Prince of Persia, how to make a classic game


I’ve been blogging for a long time now, probably upwards of 15 years at this point. I started writing stupid features (like a poor man’s Onion) and that led into honest blogging, mostly about video games and toys. Writing is something I enjoy doing but one thing I’ve never done is kept a diary. I’ve always written with intent for others to read it whereas a diary is typically private, never to be read by anyone except the author. Thankfully some people do keep diaries, and some of them even choose to publish them as a book later on in life, which is exactly what Jordan Mechner has done. You might otherwise know Jordan as the guy that created Prince of Persia.

Good old games

Prince of Persia was one of the first games I had on my PC when I was a kid, and thus it was one of the first games I finished from beginning to end. I got a copy of the game from a friend (yes, I did copy that floppy) and played it non-stop until I saved the princess. As a kid with a new computer, Prince of Persia blew me away. Looking at it now it might look cheap and simple but back then it was near-unmatched in animation and sound…not to mention it was just straight up fun. Prince of Persia was just challenging enough to be fun without being frustrating, it struck a good balance that some other games just couldn’t reach.

Prince of Persia

Like stepping back in time…

Making a future classic

Jordan Mechner recently released his development diary that covers the creation of Prince of Persia. You can get the ebook/Kindle edition for only $7 or order a print edition for a little bit more. I’m sucker for video game origin stories, especially when it covers a game and/or time period that I played and remember fondly…and Prince of Persia is one of those games. It’s funny because when you’re a kid playing the game you assume there’s a whole team of people making the game but Jordan’s diary shows the truth is just the opposite. Prince of Persia was pretty much a one-man project when it came to original development.

Prince of Persia

Jump, man, jump!

The diary covers a big chunk of Jordan’s life between 1985 and 1992, starting pretty much the day he graduated from college at Yale. Prior to Prince of Persia, Jordan created Karateka, another classic, so he wasn’t new to making a video game but nothing up to that point had prepared him for what would become of Prince of Persia. His diary talks about the trials and tribulations of making a video game from scratch…the programming, the story, the art…everything. Despite the story being almost 30 years old at this point, you can’t help but feel for Jordan as he talks about his own slacking in making game under a deadline which was only compacted by the troubles of the game industry at the time. You also get an incredibly personal account of what Jordan was feeling as a 20-something trying to make it in what was still an infant video game industry.
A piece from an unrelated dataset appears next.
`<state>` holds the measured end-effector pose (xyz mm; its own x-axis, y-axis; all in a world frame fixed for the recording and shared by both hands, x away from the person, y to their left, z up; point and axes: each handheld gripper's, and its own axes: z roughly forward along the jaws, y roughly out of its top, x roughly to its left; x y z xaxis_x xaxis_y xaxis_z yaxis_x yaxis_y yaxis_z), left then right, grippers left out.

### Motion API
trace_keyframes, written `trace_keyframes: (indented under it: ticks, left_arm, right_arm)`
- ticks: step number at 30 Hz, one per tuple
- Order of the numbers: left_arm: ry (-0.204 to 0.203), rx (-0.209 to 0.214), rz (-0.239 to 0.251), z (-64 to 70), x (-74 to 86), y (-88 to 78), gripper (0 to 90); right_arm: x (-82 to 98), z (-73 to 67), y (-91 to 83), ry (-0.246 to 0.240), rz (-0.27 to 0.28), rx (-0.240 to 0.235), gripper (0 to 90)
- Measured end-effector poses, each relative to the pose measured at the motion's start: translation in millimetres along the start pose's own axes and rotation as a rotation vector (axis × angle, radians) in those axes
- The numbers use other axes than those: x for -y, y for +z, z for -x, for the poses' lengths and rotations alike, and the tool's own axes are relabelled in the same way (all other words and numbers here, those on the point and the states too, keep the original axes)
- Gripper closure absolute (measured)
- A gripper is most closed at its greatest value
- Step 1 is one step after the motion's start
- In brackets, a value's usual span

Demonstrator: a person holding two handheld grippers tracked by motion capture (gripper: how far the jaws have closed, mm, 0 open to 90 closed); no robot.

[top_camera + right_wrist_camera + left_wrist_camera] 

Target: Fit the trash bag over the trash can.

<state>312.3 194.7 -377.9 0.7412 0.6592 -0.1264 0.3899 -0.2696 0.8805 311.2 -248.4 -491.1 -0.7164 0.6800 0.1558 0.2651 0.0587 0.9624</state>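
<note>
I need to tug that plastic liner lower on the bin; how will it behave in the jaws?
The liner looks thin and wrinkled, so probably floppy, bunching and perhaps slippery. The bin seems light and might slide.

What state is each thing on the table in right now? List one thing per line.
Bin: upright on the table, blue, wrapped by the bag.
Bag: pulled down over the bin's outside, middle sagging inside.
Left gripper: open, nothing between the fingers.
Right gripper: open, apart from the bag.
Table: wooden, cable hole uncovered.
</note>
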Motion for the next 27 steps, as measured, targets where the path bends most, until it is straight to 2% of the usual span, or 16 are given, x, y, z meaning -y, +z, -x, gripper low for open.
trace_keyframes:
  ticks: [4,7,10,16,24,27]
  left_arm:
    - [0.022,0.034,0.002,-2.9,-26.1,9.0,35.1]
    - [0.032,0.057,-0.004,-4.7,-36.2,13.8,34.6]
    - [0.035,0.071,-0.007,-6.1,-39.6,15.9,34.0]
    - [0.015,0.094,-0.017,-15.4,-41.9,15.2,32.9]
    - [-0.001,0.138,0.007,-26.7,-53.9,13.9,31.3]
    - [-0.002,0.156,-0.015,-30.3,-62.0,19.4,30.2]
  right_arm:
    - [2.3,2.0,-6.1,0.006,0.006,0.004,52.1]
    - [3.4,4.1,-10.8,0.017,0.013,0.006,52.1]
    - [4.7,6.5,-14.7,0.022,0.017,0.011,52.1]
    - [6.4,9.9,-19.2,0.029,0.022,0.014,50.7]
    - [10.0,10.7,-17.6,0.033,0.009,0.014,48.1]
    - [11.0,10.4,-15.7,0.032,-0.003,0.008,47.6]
Yeah, you know that everything turned out for the guy and now he’s a game industry legend but that doesn’t ruin this book in the slightest.

Prince of Persia

Swashbuckling at its finest

I’ve been a game dev wannabe since I was in 7th grade. I always dreamed of making a game (or anything for that matter) that people wanted to play and, more so, enjoy playing. I probably missed my chance when it comes to video games but I’ve come up with many, many projects that have come and gone in my life. Whether those project were web sites, wall art or games or whatever, I always have to be creating something or I’m just not happy. But as what typically happens, I get jazzed up about the prospects and then get discouraged or just lose interest when things don’t happen fast enough. In short, the thrill of the thought only lasts so long and thus many of my projects never get done. It’s rare that one makes it from concept to production and actually succeeds. Of course, failure is necessary for success but it’s easy to get bummed out. However, all it takes for me is a read like this Prince of Persia diary to motivate me. Finding out that one of your favorite games was the result of one man’s hard work ┬áis a reminder that good things can happen when you just see things through. Success is never a guarantee but you’ll never see success unless you get your product in front of people.

A motivating tale

The Making of the Prince of Persia is an intimate story of one guy’s quest to make a game that people would enjoy but it’s also a decent guide for how to do anything. The challenges he had to go through making Prince of Persia are the same ones we all have to overcome regardless whether you’re making a video game or a dollhouse. One of my favorite quotes from this diary is one that I will be hanging in my office where I work. It was written in context about Jordan’s slacking and anxiousness in making Prince:

You’ve dug your way deep into an active gold mine and are holding off from digging the last two feet because you’re too dumb to appreciate what you’ve got and too lazy to finish what you’ve started.

That pretty much sums up every project I’ve ever started. It always sounds like fun and it is to start but then you fall down the rabbit hole and you start discovering things you didn’t plan for or think about. Yeah, proper research and planning should have avoided this but who does that? Honestly, you can waste a lot of time planning too and then it’s easy to not even start! I’d rather start and not finish than keep an idea only in my head.

But I digress…whole point is that The Making of the Prince of Persia is a great success story that will motivate anyone to take a chance to get involved with something they love. Since the book is really just his published diary, there are spots where it’s easy to glaze over and skim because he’s not talking directly about the game but even then it’s a good read. If you’re interested in video game history or what it takes to create your own game, then The Making of the Prince of Persia should definitely be on your reading list.